**WHAT IS EXPECTED:**
Repeat the entries below exactly, missing none.

**RECORDS:**
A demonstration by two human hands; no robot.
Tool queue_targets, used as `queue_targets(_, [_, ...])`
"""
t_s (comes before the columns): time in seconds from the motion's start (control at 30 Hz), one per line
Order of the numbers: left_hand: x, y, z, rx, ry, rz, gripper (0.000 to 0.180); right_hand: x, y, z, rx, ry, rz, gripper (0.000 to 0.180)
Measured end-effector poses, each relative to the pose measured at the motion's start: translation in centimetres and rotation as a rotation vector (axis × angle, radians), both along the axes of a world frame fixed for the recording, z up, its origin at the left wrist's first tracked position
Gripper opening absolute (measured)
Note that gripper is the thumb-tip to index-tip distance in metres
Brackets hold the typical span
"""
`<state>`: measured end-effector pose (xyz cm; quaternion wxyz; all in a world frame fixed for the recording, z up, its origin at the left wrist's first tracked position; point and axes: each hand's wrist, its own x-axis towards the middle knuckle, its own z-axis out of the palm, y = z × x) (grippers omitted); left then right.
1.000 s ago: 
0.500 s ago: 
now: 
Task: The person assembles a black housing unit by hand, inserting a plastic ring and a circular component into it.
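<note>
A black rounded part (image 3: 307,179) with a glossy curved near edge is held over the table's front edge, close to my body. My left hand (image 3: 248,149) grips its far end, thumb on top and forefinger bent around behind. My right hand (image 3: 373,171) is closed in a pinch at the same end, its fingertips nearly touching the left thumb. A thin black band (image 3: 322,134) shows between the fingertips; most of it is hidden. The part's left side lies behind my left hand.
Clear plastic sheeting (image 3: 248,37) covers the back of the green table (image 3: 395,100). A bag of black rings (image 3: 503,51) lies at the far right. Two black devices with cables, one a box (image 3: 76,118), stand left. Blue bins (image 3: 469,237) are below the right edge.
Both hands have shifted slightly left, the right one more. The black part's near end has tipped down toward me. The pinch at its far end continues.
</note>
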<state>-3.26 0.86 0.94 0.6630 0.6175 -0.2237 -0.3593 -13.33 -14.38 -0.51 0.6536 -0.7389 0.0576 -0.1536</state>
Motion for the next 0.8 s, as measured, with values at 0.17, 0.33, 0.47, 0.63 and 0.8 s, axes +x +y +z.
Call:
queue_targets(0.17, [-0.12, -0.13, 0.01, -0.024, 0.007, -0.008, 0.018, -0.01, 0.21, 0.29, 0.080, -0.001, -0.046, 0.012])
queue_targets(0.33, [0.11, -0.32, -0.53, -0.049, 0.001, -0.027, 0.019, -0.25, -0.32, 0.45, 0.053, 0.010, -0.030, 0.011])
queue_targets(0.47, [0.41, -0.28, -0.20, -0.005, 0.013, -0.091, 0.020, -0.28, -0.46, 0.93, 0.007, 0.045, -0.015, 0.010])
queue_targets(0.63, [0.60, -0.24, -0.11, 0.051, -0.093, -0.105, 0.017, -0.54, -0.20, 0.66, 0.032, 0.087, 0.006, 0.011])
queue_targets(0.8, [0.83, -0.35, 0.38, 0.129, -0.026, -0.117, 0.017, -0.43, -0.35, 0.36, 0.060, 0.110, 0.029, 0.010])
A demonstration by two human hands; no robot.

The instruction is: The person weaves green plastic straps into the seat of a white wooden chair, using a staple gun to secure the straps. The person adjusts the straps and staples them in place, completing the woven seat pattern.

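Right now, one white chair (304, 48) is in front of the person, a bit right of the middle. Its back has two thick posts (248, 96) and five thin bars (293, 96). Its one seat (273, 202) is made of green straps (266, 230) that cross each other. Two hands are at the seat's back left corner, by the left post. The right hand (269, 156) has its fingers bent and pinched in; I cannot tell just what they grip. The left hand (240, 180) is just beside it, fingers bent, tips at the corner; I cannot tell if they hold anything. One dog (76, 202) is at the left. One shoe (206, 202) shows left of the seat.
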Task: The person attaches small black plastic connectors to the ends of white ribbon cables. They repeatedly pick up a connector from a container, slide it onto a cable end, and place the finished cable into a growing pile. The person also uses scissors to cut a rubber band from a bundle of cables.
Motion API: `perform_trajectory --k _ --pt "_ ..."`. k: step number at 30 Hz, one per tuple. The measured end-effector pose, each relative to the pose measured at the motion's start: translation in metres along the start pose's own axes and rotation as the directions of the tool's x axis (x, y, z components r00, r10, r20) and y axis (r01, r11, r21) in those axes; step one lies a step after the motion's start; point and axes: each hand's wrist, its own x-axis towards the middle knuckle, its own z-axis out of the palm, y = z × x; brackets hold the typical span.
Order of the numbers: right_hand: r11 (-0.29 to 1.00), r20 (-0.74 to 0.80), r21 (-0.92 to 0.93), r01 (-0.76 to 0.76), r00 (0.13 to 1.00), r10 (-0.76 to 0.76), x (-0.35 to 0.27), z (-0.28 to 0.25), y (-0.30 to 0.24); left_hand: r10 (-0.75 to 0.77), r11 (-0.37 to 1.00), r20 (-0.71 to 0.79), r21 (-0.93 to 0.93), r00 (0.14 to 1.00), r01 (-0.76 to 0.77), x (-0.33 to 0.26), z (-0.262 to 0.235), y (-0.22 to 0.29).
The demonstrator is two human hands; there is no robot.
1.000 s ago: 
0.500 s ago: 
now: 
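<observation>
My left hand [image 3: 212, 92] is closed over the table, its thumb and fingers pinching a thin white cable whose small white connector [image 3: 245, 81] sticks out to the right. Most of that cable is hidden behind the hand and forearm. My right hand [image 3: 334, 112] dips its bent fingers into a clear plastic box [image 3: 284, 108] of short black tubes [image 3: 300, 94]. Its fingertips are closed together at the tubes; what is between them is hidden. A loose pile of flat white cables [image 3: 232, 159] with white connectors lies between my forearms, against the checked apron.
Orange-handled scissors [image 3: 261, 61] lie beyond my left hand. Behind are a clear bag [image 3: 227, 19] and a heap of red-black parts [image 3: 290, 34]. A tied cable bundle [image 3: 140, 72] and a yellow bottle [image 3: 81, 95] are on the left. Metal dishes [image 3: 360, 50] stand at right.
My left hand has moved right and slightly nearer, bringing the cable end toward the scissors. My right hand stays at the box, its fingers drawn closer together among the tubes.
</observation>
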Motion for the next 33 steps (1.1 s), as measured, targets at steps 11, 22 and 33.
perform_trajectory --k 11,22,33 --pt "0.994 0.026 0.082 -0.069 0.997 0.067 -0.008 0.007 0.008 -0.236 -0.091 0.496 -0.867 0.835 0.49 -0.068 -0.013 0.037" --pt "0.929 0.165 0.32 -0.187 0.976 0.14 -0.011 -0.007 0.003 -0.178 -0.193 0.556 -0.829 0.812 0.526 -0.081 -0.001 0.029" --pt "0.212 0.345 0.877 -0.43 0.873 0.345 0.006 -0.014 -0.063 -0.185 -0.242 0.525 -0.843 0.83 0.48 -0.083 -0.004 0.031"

**RESULT OF THE TASK:**
A demonstration by two human hands; no robot.
Tool queue_targets, used as `queue_targets(_, [_, ...])`
"""
t_s (comes before the columns): time in seconds from the motion's start (control at 30 Hz), one per line
Order of the numbers: left_hand: x, y, z, rx, ry, rz, gripper (0.000 to 0.180); right_hand: x, y, z, rx, ry, rz, gripper (0.000 to 0.180)
Measured end-effector poses, each relative to the pose measured at the motion's start: translation in centimetres and rotation as a rotation vector (axis × angle, radians), both along the axes of a world frame fixed for the recording, z up, its origin at the left wrist's first tracked position
Gripper opening absolute (measured)
Note that gripper is the thumb-tip to index-tip distance in metres
Brackets hold the typical span
"""
`<state>`: measured end-effector pose (xyz cm; quaternion wxyz; all in a world frame fixed for the recording, z up, its origin at the left wrist's first tracked position; point and axes: each hand's wrist, its own x-axis towards the middle knuckle, its own z-axis out of the palm, y = z × x) (grippers omitted); left then right.
1.000 s ago: 
0.500 s ago: 
now: 
Task: The person assembles a black housing unit by hand, inserting a plastic ring and a circular component into it.
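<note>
A black rounded part (image 3: 307,179) with a glossy curved near edge is held over the table's front edge, close to my body. My left hand (image 3: 248,149) grips its far end, thumb on top and forefinger bent around behind. My right hand (image 3: 373,171) is closed in a pinch at the same end, its fingertips nearly touching the left thumb. A thin black band (image 3: 322,134) shows between the fingertips; most of it is hidden. The part's left side lies behind my left hand.
Clear plastic sheeting (image 3: 248,37) covers the back of the green table (image 3: 395,100). A bag of black rings (image 3: 503,51) lies at the far right. Two black devices with cables, one a box (image 3: 76,118), stand left. Blue bins (image 3: 469,237) are below the right edge.
Both hands have shifted slightly left, the right one more. The black part's near end has tipped down toward me. The pinch at its far end continues.
</note>
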<state>-3.26 0.86 0.94 0.6630 0.6175 -0.2237 -0.3593 -13.33 -14.38 -0.51 0.6536 -0.7389 0.0576 -0.1536</state>
Motion for the next 0.8 s, as measured, with values at 0.17, 0.33, 0.47, 0.63 and 0.8 s, axes +x +y +z.
Call:
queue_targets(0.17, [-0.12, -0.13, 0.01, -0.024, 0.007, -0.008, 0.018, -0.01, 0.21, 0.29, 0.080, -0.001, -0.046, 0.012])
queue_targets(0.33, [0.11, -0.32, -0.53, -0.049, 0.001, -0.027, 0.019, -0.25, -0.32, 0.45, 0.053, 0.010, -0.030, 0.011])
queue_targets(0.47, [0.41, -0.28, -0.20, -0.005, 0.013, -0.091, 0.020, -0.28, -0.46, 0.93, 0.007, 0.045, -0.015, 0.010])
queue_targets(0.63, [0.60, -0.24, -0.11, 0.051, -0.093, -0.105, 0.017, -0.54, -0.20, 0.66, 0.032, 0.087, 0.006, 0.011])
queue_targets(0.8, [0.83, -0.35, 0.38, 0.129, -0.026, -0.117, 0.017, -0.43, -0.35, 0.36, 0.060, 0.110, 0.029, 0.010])
A demonstration by two human hands; no robot.

The instruction is: The person weaves green plastic straps into the seat of a white wooden chair, using a staple gun to secure the straps. The person adjusts the straps and staples them in place, completing the woven seat pattern.

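Right now, one white chair (304, 48) is in front of the person, a bit right of the middle. Its back has two thick posts (248, 96) and five thin bars (293, 96). Its one seat (273, 202) is made of green straps (266, 230) that cross each other. Two hands are at the seat's back left corner, by the left post. The right hand (269, 156) has its fingers bent and pinched in; I cannot tell just what they grip. The left hand (240, 180) is just beside it, fingers bent, tips at the corner; I cannot tell if they hold anything. One dog (76, 202) is at the left. One shoe (206, 202) shows left of the seat.
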Task: The person attaches small black plastic connectors to the ends of white ribbon cables. They repeatedly pick up a connector from a container, slide it onto a cable end, and place the finished cable into a growing pile. The person also uses scissors to cut a rubber band from a bundle of cables.
Motion API: `perform_trajectory --k _ --pt "_ ..."`. k: step number at 30 Hz, one per tuple. The measured end-effector pose, each relative to the pose measured at the motion's start: translation in metres along the start pose's own axes and rotation as the directions of the tool's x axis (x, y, z components r00, r10, r20) and y axis (r01, r11, r21) in those axes; step one lies a step after the motion's start; point and axes: each hand's wrist, its own x-axis towards the middle knuckle, its own z-axis out of the palm, y = z × x; brackets hold the typical span.
Order of the numbers: right_hand: r11 (-0.29 to 1.00), r20 (-0.74 to 0.80), r21 (-0.92 to 0.93), r01 (-0.76 to 0.76), r00 (0.13 to 1.00), r10 (-0.76 to 0.76), x (-0.35 to 0.27), z (-0.28 to 0.25), y (-0.30 to 0.24); left_hand: r10 (-0.75 to 0.77), r11 (-0.37 to 1.00), r20 (-0.71 to 0.79), r21 (-0.93 to 0.93), r00 (0.14 to 1.00), r01 (-0.76 to 0.77), x (-0.33 to 0.26), z (-0.262 to 0.235), y (-0.22 to 0.29).
The demonstrator is two human hands; there is no robot.
1.000 s ago: 
0.500 s ago: 
now: 
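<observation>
My left hand [image 3: 212, 92] is closed over the table, its thumb and fingers pinching a thin white cable whose small white connector [image 3: 245, 81] sticks out to the right. Most of that cable is hidden behind the hand and forearm. My right hand [image 3: 334, 112] dips its bent fingers into a clear plastic box [image 3: 284, 108] of short black tubes [image 3: 300, 94]. Its fingertips are closed together at the tubes; what is between them is hidden. A loose pile of flat white cables [image 3: 232, 159] with white connectors lies between my forearms, against the checked apron.
Orange-handled scissors [image 3: 261, 61] lie beyond my left hand. Behind are a clear bag [image 3: 227, 19] and a heap of red-black parts [image 3: 290, 34]. A tied cable bundle [image 3: 140, 72] and a yellow bottle [image 3: 81, 95] are on the left. Metal dishes [image 3: 360, 50] stand at right.
My left hand has moved right and slightly nearer, bringing the cable end toward the scissors. My right hand stays at the box, its fingers drawn closer together among the tubes.
</observation>
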Motion for the next 33 steps (1.1 s), as measured, targets at steps 11, 22 and 33.
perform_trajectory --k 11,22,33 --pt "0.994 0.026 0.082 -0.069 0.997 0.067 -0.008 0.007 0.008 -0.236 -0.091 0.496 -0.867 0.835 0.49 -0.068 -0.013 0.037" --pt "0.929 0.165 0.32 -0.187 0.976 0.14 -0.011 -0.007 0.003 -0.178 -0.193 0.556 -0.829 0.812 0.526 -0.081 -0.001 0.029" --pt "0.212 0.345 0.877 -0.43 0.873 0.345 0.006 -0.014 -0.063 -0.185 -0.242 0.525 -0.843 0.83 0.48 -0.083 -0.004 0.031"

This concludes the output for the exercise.